The method was based on the reduction of genome complexity and subtractive hybridization.
Reduction of complexity was achieved by portioning the genome into ten fractions based on
deterministic fragment selection. Several approaches of subtractive hybridization were
subsequently compared and applied. In order to establish the technique, single cells derived
from the K562 cell line (Tester), harboring the BCR-ABL gene fusion, and a pool of unrelated
lymphocytes (Driver) were used. The enrichment of the breakpoint fusion was monitored by
quantitative PCR which demonstrated an enrichment of 1664-fold, sufficient to detect fusion
sequences by low coverage sequencing.
Thus combination of genome fractioning with subtractive hybridization is a valid
approach for the enrichment of breakpoint sequences and could be applied for the genetic
characterization of CTCs and DCCs. Future applications of the method might include
monitoring cancer specific sequences during the course of therapy of solid cancers, as it is
routinely performed for the BCR-ABL fusion gene to monitor therapy response and disease
remission, or the identification of novel therapy targets, such as neo-antigens.

Metastasierung ist die Hauptursache der durch Krebs verursachten Todesfälle. Gestreute, aber schwer nachweisbare Krebszellen, die z. B. im Knochenmark von Patienten mit Karzinomen gefunden werden können, werden disseminierte Krebszellen (DCC) genannt. Wenn Krebszellen im Blut von Patienten gefunden werden, spricht man von zirkulierenden Tumorzellen (CTCs). CTCs und DCCs gelten als Kandidaten für Metastasen-bildende Vorläuferzellen und sind daher Surrogatmarker für die minimale Resterkrankung (MRD) nach kurativer Operation des Primärtumors. Zahlreiche Studien haben gezeigt, dass der Nachweis von DCCs im Knochenmark oder CTCs im Blut während einer kurativen Operation oder während der Nachsorge des Patienten mit einem erhöhten Risiko für Krankheitsprogression und Tod einhergeht.
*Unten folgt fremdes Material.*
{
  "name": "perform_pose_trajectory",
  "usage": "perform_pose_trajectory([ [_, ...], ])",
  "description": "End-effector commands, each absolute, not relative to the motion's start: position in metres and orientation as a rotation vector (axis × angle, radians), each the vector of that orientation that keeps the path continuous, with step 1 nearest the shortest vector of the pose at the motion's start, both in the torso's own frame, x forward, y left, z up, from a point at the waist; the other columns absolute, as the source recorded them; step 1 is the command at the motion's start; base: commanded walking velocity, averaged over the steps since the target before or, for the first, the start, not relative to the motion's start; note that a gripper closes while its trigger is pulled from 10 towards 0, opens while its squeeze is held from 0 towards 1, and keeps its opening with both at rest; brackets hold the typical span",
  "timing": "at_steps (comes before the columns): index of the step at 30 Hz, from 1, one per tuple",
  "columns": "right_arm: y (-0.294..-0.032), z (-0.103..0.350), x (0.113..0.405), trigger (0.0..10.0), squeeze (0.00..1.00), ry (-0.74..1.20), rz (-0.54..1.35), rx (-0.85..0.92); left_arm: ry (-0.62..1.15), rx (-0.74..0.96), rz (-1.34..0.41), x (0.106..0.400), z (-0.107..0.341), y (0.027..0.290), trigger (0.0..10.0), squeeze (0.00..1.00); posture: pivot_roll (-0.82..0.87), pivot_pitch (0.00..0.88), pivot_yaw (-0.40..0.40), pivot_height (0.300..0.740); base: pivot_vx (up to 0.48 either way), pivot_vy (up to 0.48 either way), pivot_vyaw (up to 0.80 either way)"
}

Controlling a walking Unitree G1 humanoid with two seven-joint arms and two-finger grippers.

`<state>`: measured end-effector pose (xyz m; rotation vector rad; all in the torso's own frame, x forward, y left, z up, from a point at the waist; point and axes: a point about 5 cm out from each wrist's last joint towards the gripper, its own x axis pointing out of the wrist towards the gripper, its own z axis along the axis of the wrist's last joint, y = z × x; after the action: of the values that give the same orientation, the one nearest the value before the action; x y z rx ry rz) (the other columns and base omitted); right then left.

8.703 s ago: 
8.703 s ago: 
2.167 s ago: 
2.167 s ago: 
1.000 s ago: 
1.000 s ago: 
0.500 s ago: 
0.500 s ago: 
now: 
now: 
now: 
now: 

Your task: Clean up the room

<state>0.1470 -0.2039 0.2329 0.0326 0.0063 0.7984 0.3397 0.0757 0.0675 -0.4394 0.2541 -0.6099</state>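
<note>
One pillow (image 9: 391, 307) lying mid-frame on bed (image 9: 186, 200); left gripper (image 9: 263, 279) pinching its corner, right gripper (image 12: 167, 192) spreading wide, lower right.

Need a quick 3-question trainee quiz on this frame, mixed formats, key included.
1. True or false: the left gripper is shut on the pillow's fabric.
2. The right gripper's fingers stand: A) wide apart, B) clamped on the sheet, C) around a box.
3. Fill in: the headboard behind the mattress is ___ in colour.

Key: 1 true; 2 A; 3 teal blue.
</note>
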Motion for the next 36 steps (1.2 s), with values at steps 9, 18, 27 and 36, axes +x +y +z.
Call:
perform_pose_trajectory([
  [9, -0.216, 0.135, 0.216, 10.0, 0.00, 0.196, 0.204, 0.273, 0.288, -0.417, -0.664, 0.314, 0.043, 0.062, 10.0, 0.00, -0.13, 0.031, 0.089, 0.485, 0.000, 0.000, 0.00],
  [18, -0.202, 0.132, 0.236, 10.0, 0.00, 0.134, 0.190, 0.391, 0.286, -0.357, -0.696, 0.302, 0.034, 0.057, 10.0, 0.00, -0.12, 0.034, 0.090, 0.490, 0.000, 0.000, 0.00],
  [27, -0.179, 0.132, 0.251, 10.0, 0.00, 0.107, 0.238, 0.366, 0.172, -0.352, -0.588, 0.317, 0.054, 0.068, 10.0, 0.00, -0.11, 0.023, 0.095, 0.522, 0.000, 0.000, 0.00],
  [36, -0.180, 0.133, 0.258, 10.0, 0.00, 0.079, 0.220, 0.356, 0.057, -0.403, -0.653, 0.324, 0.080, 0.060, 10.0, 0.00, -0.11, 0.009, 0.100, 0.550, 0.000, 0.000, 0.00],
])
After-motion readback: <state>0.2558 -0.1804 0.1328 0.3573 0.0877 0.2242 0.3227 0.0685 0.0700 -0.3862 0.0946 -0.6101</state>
Daher besteht ein medizinischer Bedarf, diese Zellen besser zu charakterisieren, sowie frühe onkogene Veränderungen zu identifizieren, welche die Metastasierung antreiben. Manche Fusionsgene gehören zu den sehr frühen genomischen Veränderungen, die für die Krebsprogression verantwortlich sind, was am Beispiel der TMPRSS2-ERG-Translokation bei Prostatakrebs gezeigt wurde. Doch aufgrund des Mangels an hochauflösenden Methoden, ist die Identifizierung dieser strukturellen Veränderungen, insbesondere bei Karzinomen, bisher eine Herausforderung.
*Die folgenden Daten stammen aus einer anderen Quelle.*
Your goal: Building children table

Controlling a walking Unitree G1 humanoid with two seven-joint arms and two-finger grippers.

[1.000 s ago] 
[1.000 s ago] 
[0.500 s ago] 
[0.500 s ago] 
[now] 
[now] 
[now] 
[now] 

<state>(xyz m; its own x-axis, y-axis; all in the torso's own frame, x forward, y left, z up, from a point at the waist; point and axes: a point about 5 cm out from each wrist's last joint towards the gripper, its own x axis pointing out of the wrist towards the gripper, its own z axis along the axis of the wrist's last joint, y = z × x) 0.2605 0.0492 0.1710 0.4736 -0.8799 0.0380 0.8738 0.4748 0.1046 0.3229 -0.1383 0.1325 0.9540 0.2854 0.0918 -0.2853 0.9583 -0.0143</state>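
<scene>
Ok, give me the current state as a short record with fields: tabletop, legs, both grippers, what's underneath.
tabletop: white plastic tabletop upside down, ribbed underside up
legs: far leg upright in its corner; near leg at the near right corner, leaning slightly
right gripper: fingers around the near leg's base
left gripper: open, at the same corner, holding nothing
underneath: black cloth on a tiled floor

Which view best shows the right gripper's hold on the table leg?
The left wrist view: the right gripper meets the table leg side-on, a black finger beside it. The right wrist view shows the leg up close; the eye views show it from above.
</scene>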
Daher war das Ziel dieser Arbeit ein Verfahren zur Anreicherung von Sequenzbruchpunkten zu entwickeln, welches für DCCs und CTCs angewendet werden kann. Da diese Zellen extrem selten sind, sollte dieses Verfahren die Identifizierung von Fusionsgenen in einzelnen Zellen ermöglichen. Die Technik wurde als nachgeschaltete Anwendung eines Genomamplifikationsverfahrens etabliert, bei dem die genomische DNA einzelner deterministisch (d.h. nicht zufällig) Zellen vermehrt wird. Die Technik basierte auf der Reduzierung der Genomkomplexität und der subtraktiven Hybridisierung. Die Reduzierung der Komplexität wurde durch das Portionieren des Genoms in zehn Fraktionen erreicht und basiert auf einer deterministischen Fragment Selektion. Mehrere Ansätze der subtraktiven Hybridisierung wurden anschließend verglichen und angewandt. Um die Technik zu etablieren, wurden einzelne Zellen der Zelllinie K562 (Tester), welche die BCR-ABL-Gen-Fusion beherbergen, und ein Zellpool aus Lymphozyten (Driver) verwendet. Die Anreicherung der Sequenzbruchpunkte wurde durch eine quantitative PCR überwacht. Es wurde eine 1664-fache Anreicherung erreicht, die es erlaubt Fusionssequenzen mittels einer Sequenzierung bei niedriger Abdeckung zu detektieren.
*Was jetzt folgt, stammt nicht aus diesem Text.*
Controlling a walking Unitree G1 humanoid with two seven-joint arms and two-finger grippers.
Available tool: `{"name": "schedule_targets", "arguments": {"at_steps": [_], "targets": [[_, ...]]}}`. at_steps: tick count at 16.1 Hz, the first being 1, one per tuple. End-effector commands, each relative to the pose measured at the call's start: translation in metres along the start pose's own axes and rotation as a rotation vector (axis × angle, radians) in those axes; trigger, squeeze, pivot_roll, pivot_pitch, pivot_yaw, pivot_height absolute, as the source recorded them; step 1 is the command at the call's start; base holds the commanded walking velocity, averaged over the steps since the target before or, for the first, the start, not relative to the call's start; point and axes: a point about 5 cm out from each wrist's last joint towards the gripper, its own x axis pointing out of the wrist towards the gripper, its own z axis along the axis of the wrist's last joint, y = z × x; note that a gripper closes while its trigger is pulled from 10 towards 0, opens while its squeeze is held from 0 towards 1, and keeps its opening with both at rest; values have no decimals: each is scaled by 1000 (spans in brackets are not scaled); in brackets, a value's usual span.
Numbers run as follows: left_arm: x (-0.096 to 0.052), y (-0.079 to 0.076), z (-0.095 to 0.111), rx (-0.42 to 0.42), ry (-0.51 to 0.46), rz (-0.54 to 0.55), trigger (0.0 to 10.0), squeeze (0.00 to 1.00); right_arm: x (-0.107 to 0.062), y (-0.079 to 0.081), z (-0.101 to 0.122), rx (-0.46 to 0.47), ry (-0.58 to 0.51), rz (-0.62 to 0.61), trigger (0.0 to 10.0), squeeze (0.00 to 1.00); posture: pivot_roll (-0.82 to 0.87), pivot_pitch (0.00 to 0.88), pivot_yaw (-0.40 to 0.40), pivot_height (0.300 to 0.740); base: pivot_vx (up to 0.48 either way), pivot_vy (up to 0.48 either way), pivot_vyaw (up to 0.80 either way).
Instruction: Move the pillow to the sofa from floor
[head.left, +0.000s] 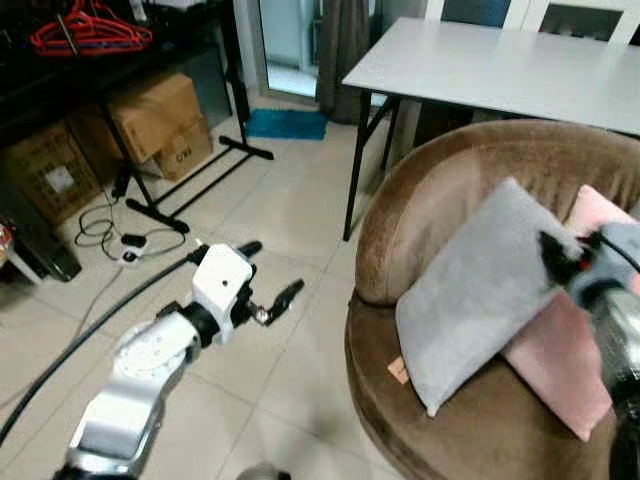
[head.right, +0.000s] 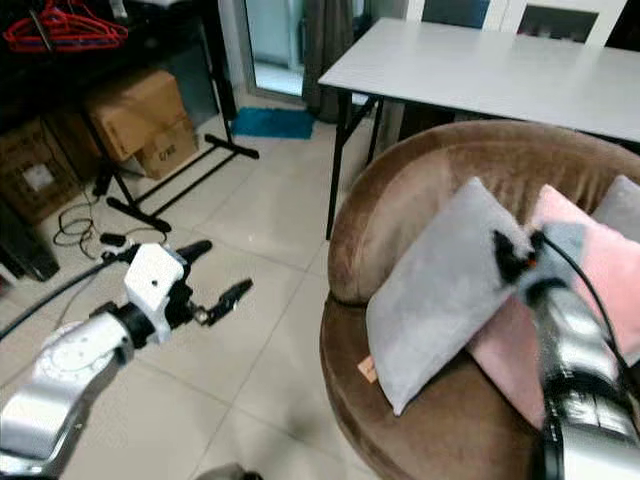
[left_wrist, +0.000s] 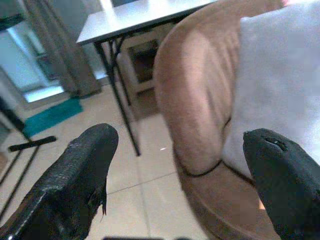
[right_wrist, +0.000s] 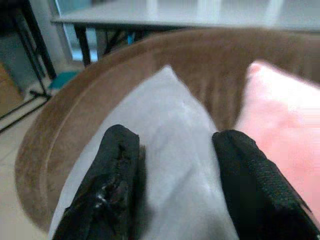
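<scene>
A grey pillow (head.left: 480, 290) lies on the round brown sofa (head.left: 430, 200), leaning against a pink pillow (head.left: 565, 375). My right gripper (head.left: 558, 255) sits at the grey pillow's upper right edge. In the right wrist view its fingers (right_wrist: 120, 170) stand apart over the smooth grey fabric, open, one on each side. My left gripper (head.left: 272, 270) hangs open over the tiled floor to the left of the sofa, holding nothing.
A grey table (head.left: 520, 70) stands behind the sofa. Cardboard boxes (head.left: 160, 120), a black rack's feet (head.left: 190, 180) and a cable with a power strip (head.left: 125, 245) lie on the floor at the left. A blue mat (head.left: 285, 124) is by the door.
</scene>
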Motion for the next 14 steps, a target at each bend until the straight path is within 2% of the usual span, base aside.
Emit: {"name": "schedule_targets", "arguments": {"at_steps": [1,3,4,5,7,8,9,10,11,12,14], "targets": [[0,7,1,13,-7,71,10000,0,-4,1,16,-14,-99,-18,10000,1000,-111,0,82,740,0,0,0],[-1,14,-1,1,-19,185,10000,0,-23,14,22,-26,-171,-22,10000,1000,-124,0,88,740,0,0,0],[-2,17,-2,3,-15,229,10000,0,-30,17,21,-23,-186,-50,10000,118,-125,0,92,740,0,0,0],[-2,21,-4,4,-7,280,10000,0,-40,22,19,-6,-198,-88,10000,0,-118,0,88,740,0,0,0],[1,23,-1,11,-30,296,10000,0,-50,31,14,53,-199,-163,10000,0,-109,0,86,740,0,0,0],[0,26,1,21,-39,319,10000,0,-57,50,11,89,-176,-149,10000,0,-106,0,87,740,0,0,-763],[0,27,2,24,-38,332,10000,0,-60,62,10,104,-164,-137,10000,0,-106,0,87,740,0,0,-788],[-2,29,1,26,-37,359,10000,0,-69,88,8,136,-137,-100,10000,0,-106,0,87,740,0,0,-781],[-2,30,0,21,-35,373,10000,0,-73,103,7,133,-118,-78,10000,0,-95,0,75,740,0,-326,-788],[-3,31,-3,18,-27,393,10000,0,-76,126,4,94,-79,-76,10000,0,-87,0,65,740,0,-442,-781],[-3,30,-4,39,-21,391,10000,0,-76,139,1,101,-59,-78,10000,0,-77,0,64,740,0,-446,-784]]}}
Die Kombination von Genomfraktionierung mit einer subtraktiven Hybridisierung ist also ein zuverlässiger Ansatz für die Anreicherung von Sequenzbruchpunkten und könnte für die genetische Charakterisierung von CTCs und DCC-Strukturen angewendet werden. Zukünftige Anwendungen des Verfahrens könnten die Verlaufskontrolle krebsspezifischer Sequenzen während einer Therapie bei soliden Krebsarten umfassen, wie sie bereits routinemäßig für das BCR-ABL-Fusionsgen bei der CML durchgeführt wird. Ebenso könnte sie für die Identifizierung neuer Therapieziele, wie beispielsweise für neo-Antigene, eingesetzt werden.